Prices tumbled even further in April after OPEC+ reversed course on production cuts, announcing a 411,000 barrel-per-day production increase. Analysts saw this move as a punitive measure against over-producing members like Iraq and Kazakhstan, despite the group officially claiming it was to “support market stability.”

The US Energy Information Administration (EIA) now expects Brent crude to average US$68 per barrel in 2025, citing growing inventories and subdued demand. The EIA’s April report also forecasts a further drop to US$61 per barrel in 2026.

Oil prices still matter, but are no longer driving inflation

While oil is an important factor in inflation dynamics, it is no longer the inflationary hammer it once was.

As Kilian emphasizes, “Rising oil prices were a symptom rather than the cause of high US inflation (in the 1970s).’ That lesson appears to hold true today, as monetary policy, labor costs and supply chain dynamics play increasingly dominant roles in shaping price pressures.

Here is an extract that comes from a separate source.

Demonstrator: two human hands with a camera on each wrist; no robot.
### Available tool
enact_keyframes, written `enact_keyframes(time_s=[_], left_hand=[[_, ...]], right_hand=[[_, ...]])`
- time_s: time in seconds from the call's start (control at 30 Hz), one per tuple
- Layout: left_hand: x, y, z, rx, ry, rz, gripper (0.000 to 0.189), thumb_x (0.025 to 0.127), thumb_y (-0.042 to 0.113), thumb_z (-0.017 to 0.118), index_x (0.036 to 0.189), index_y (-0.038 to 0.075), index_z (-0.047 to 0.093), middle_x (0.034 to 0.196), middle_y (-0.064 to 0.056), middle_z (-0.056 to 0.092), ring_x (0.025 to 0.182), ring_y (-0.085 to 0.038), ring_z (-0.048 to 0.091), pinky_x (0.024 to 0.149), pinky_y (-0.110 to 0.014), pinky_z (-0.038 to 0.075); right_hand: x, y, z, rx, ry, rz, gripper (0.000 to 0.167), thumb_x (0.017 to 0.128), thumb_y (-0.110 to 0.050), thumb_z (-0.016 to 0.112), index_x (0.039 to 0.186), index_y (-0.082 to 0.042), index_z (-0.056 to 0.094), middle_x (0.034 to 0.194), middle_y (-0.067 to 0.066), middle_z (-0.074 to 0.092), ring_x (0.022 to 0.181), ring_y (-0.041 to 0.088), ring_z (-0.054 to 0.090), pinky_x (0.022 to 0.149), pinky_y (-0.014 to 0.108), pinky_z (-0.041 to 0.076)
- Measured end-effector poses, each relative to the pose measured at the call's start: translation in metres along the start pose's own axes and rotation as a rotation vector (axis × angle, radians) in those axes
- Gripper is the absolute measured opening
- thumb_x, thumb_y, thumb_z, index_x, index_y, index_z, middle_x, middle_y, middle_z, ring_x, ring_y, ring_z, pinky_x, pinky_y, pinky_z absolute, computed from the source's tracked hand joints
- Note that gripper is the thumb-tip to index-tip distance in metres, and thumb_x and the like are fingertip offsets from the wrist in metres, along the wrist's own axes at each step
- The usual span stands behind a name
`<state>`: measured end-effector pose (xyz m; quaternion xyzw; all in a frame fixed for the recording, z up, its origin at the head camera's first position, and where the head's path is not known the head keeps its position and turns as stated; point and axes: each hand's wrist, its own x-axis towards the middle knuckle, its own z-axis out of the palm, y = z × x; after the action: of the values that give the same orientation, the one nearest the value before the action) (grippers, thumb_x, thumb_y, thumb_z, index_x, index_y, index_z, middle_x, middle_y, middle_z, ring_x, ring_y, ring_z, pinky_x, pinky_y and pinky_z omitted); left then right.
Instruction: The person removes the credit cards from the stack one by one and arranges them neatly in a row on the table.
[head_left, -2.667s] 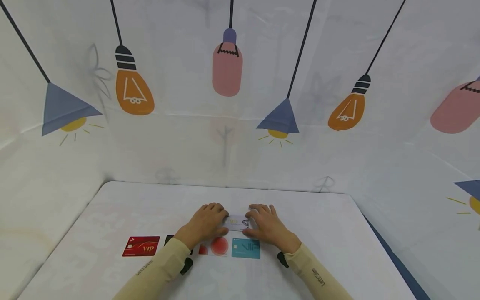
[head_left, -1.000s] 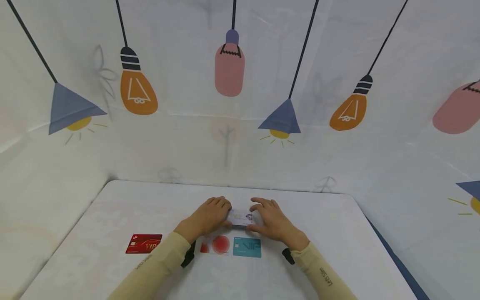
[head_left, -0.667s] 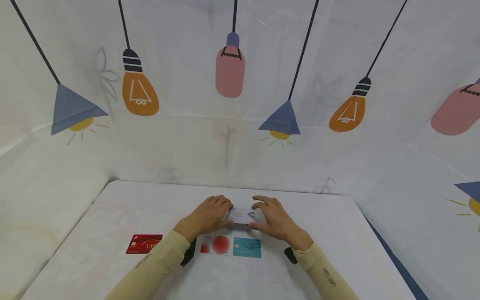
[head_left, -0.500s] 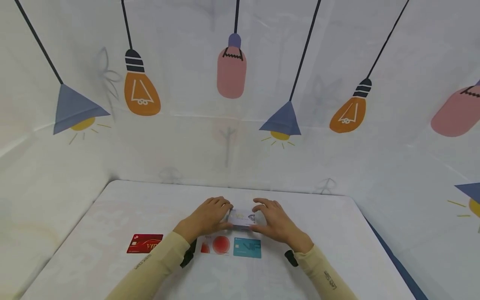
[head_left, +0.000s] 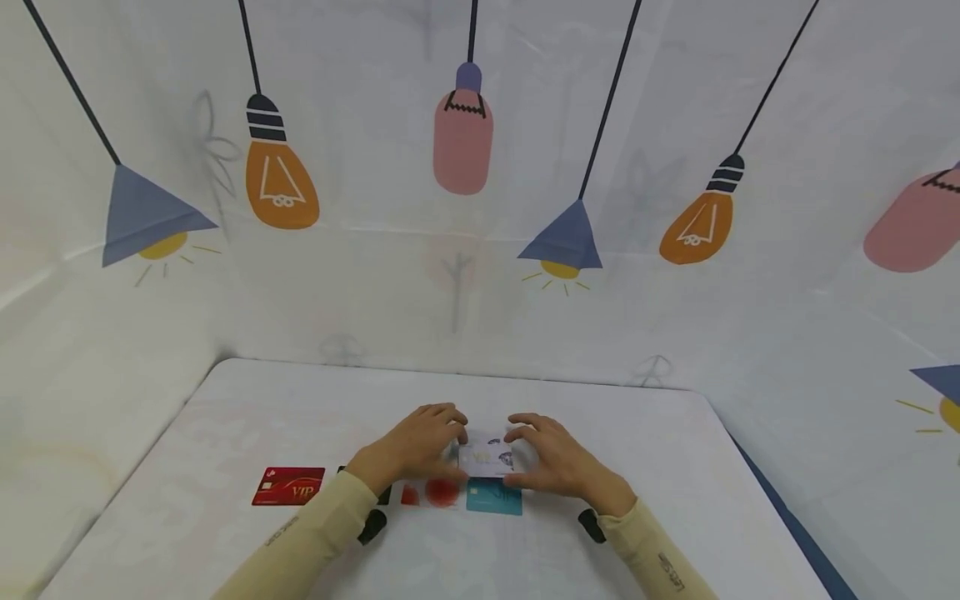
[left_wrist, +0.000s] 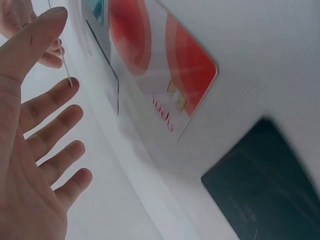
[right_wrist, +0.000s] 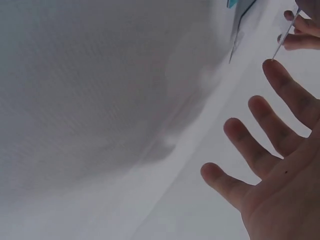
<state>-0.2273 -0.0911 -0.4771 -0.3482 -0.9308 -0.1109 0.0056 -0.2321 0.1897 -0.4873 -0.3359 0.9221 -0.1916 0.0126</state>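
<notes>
Between both hands a white bank card [head_left: 483, 458] is held a little off the table. In the head view my left hand [head_left: 416, 442] pinches its left side; the left wrist view shows the card edge-on [left_wrist: 65, 62] between thumb and index fingertip. My right hand [head_left: 564, 460] holds its right side by thumb and index finger, the other fingers spread. Just behind it shows part of a second printed card [head_left: 492, 441], mostly hidden. A teal VIP card [head_left: 495, 498] and a card with red circles [head_left: 442, 493] lie nearer, partly covered.
A red VIP card [head_left: 288, 486] lies at left on the white table [head_left: 637, 425]. A dark card [left_wrist: 262, 185] lies by my left forearm, mostly covered in the head view. A white sheet [head_left: 465, 317] printed with lamps hangs behind the table.
Both hands have come back towards me with the white card, which now covers the teal card's upper edge. The printed card behind it has come into sight.
</notes>
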Motion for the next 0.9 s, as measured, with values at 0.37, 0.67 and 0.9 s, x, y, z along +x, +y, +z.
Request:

Moreover, the disconnect between headline oil prices and refined product costs, such as gasoline or diesel, complicates matters. Factors like refining costs, taxes and distribution markups can dilute the direct pass-through of crude oil changes to the consumer level.

Natural gas markets illustrate a parallel complexity. While colder-than-average winter conditions in early 2025 pushed US natural gas prices up 13.9 percent in Q1, the overall inflationary impact has remained marginal and contained largely within energy-related sectors.

The once-clear link between oil and inflation has become fogged by decades of structural economic shifts, policy changes and new global dynamics. Oil prices remain an important — but no longer dominant — signal of inflation.

In 2025, watching oil is still useful, but interpreting its message requires caution. A broader macroeconomic view does not demonstrate a single cause-and-effect story anymore, but rather a crucial variable in a vastly interconnected market propelled by real-world events.

In other words, the next time oil prices spike or plunge, investors, policymakers and consumers alike should ask a more complicated question: Why?

Securities Disclosure: I, Giann Liguid, hold no direct investment interest in any company mentioned in this article.